Но тут и сама Люба выбежала на крыльцо.

– Густав! Это же мой Густав!..

Спустя мгновение девушка была уже возле любимого, и они заключили друг друга в объятия.

– Что же вы не приглашаете гостя в дом? – обратила к родителям совершенно счастливое лицо Любаша.

И она потянула капитана Оберга к крыльцу.

Капитан, однако, сделав новый вежливый полупоклон старикам, подхватил её на руки и подсадил в седло. А Ланецким он сказал:

– Госпожа и господин! Не бойтесь за вашу дочь. Ни я не обижу её, ни кто-нибудь из моих людей её не обидит. И что допустил Господь, то не поправить ни вам, ни генералам и королям. А Господь допустил нашу встречу, – и он, указав Любаше на реку, повёл коня через двор под уздцы.

Пан Ланецкий, ровным счётом ничего не понявший из его речи, видя, что увозят его дочь, схватился за саблю. Однако сама Любаша остановила его:

– Я прошу вас, не тревожьтесь, родные. Со мной ничего не случится. Я скоро вернусь.

И старый Ян отпустил рукоять сабли. Такой радостью полнились глаза его дочери, что не смог бы любящий родитель выразить это словами; радость её выдавала великое чувство – ради которого она родилась, жила, росла, цвела – былинка, девочка, невеста, ненаглядный цветок и утешение родительского сердца, – и ради которого пришёл, наконец, этот летний день; девушка прямо-таки светилась вся; давно отец не видел её такой.

– Вот и жених объявился, – промолвила с тихой грустью Алоиза, хотя как будто за дочь радоваться должна была.

...Солдат своих капитан отпустил в лагерь, а коня верного он пустил пастись на лужок. А с Любой сели они на бережку ручья, несущего свои быстрые, журчливые воды к Проне, на живописном бережку ручья, омывающего корни старых тенистых вётел, нашли они укромное местечко.

– Люба, милая Люба! – не мог наглядеться на девушку Густав. – Я не верю глазам, которые видят тебя. И не верю рукам, которые держат тебя. Я боялся, что уже не найду тебя...

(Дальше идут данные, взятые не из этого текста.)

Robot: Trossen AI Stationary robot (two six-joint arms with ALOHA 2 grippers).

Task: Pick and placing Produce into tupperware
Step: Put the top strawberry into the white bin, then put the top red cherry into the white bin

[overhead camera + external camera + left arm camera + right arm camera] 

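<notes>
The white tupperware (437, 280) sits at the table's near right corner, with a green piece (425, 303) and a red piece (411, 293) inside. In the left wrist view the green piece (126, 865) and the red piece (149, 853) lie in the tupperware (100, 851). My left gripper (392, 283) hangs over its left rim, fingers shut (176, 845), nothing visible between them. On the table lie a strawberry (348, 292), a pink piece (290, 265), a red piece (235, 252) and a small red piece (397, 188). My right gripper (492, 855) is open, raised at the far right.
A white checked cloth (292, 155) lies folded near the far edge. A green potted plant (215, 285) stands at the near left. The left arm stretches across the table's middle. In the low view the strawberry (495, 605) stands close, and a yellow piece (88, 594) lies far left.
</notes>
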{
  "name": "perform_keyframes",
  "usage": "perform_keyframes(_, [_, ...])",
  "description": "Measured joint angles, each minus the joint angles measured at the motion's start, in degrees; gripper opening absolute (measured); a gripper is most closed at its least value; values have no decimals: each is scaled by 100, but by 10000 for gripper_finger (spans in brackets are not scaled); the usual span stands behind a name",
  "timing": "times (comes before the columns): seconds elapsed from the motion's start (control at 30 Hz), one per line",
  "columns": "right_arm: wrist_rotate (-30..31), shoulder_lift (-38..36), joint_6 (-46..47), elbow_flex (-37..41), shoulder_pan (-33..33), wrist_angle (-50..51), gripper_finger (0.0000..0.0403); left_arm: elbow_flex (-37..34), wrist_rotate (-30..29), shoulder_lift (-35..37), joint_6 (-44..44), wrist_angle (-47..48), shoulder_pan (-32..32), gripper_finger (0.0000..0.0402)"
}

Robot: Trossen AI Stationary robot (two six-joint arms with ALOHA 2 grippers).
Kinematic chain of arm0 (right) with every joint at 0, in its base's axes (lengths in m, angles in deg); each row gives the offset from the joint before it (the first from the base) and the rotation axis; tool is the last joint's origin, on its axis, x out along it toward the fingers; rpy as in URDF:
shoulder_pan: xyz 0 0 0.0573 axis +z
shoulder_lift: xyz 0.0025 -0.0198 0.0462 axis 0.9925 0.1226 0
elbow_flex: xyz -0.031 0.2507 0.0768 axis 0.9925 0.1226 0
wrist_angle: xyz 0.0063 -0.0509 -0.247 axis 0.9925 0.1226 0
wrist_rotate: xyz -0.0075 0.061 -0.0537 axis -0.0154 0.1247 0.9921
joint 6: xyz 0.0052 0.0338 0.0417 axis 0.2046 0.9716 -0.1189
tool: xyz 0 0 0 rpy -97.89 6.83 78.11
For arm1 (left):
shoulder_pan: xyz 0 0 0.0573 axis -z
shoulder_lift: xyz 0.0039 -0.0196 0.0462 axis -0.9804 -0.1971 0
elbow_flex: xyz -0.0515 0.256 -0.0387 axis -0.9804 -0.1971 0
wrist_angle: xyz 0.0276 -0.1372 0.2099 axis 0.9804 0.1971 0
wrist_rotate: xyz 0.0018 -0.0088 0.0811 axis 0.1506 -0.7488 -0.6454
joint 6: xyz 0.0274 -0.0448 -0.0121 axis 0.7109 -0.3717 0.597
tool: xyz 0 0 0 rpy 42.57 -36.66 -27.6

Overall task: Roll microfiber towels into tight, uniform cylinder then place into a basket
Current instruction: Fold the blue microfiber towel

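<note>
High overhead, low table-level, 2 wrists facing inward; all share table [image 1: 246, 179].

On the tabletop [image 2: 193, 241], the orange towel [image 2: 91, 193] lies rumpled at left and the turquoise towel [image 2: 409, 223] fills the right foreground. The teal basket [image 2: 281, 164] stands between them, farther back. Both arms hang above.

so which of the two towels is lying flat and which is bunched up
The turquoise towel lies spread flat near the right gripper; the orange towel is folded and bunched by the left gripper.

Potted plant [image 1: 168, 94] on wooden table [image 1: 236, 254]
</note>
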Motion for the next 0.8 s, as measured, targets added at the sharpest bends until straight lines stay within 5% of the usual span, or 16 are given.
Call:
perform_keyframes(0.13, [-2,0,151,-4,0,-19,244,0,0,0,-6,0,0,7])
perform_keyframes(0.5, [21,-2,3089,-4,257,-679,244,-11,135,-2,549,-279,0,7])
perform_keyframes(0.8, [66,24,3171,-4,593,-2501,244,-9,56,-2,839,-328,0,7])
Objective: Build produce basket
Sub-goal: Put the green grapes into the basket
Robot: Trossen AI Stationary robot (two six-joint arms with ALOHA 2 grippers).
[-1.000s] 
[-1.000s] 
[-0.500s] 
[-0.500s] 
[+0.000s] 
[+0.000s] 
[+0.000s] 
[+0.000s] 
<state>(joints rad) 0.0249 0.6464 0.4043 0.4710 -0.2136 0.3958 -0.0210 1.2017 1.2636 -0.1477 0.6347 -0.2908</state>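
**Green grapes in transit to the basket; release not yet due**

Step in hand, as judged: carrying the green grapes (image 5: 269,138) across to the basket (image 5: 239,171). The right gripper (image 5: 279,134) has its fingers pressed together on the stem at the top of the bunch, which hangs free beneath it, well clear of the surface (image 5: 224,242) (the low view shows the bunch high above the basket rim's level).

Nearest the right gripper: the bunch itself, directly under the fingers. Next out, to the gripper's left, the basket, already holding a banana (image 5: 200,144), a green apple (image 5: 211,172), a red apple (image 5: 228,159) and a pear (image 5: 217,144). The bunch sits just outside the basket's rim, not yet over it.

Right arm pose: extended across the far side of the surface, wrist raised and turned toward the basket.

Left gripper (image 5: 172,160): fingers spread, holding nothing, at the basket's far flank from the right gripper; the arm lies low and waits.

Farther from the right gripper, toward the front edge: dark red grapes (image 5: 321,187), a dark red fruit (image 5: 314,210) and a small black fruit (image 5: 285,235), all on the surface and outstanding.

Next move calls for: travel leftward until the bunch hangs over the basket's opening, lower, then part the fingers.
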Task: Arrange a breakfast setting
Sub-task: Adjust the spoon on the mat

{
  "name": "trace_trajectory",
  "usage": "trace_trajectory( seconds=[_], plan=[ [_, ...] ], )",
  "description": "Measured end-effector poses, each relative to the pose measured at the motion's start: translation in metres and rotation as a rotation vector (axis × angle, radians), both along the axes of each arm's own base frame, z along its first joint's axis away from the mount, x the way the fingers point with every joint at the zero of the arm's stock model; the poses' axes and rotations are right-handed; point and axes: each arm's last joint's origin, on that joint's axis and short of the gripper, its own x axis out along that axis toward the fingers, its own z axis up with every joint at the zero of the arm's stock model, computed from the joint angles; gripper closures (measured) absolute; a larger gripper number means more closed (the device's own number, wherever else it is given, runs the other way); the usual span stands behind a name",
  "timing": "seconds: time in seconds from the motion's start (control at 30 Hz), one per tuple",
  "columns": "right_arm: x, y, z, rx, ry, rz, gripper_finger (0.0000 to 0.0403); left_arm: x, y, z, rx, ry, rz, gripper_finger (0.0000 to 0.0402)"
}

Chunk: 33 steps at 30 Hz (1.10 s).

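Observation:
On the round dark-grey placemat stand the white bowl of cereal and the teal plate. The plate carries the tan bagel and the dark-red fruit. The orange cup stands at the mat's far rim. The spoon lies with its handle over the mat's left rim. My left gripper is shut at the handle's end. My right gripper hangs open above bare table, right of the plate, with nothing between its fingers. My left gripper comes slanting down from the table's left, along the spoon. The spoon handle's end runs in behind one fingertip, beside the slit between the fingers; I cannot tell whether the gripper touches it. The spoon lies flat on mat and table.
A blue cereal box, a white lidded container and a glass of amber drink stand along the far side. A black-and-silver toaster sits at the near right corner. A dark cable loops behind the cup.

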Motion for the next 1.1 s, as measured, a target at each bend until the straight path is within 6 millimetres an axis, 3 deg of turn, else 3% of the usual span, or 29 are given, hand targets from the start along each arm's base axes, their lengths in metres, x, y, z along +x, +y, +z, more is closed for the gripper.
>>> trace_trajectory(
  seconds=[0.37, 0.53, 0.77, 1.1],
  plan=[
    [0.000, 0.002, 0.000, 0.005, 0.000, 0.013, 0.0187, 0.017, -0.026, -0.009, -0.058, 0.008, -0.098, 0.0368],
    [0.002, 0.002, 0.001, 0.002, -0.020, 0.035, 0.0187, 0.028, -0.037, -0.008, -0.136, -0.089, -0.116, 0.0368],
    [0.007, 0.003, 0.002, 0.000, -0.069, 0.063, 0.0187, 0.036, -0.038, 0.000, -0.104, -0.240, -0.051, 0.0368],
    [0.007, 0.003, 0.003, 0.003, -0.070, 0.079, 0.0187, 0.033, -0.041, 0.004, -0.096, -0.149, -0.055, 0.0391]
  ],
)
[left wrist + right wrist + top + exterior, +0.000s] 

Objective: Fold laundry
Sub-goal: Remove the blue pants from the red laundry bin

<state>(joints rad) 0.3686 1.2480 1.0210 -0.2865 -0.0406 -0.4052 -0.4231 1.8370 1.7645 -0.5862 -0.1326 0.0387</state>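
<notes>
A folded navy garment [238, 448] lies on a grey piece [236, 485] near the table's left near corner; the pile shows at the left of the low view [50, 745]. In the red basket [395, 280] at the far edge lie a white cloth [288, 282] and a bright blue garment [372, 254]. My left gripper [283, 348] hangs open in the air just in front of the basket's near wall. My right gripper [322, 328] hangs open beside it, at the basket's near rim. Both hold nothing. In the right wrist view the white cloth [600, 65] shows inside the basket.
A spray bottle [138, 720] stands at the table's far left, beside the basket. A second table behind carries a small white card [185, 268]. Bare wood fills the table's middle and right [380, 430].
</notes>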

– Густав, я думала, что больше никогда не увижу тебя. Я болела тогда – в начале зимы. Потом ездила к хижине. Но тебя уже не было там. На обратном пути я так плакала... И всё думала: как же буду жить, не видя больше тебя?

– Я поверю губам, которые поцелуют тебя... Милая Люба, почему ты тогда не пришла? Разве я чем-то обидел тебя? Может, ты заболела и не могла прийти?.. Ах, я счастлив, что снова вижу тебя, моя любовь, моя нимфа!.. Я ждал тебя в том лесном доме несколько дней. Потом искал тебя. И даже сюда приходил – влекло меня сердце. И стоял в поле... Вон в том поле, – указал он рукой.

– Если б был ты тогда рядом, мой славный Густав, я не болела бы так тяжело. Ведь не страдала бы душа, – Люба взглянула туда, куда показывал он. – А ты правда приходил той ночью, Густав? Ты искал меня? Или это во сне мне чудилось?

Оберг покачал головой:

– А бывали мгновения, ангел ненаглядный, когда жизнь моя висела на волоске, когда, казалось, сил не было, чтобы сделать последний, спасительный шаг, когда уж оставляло желание бороться до победного конца – как будто близкого и как будто недосягаемого. Но я вспоминал о тебе, милая дева, и воспоминание это придавало мне сил – чтобы сделать этот шаг, чтобы выжить... Я же обещал вернуться.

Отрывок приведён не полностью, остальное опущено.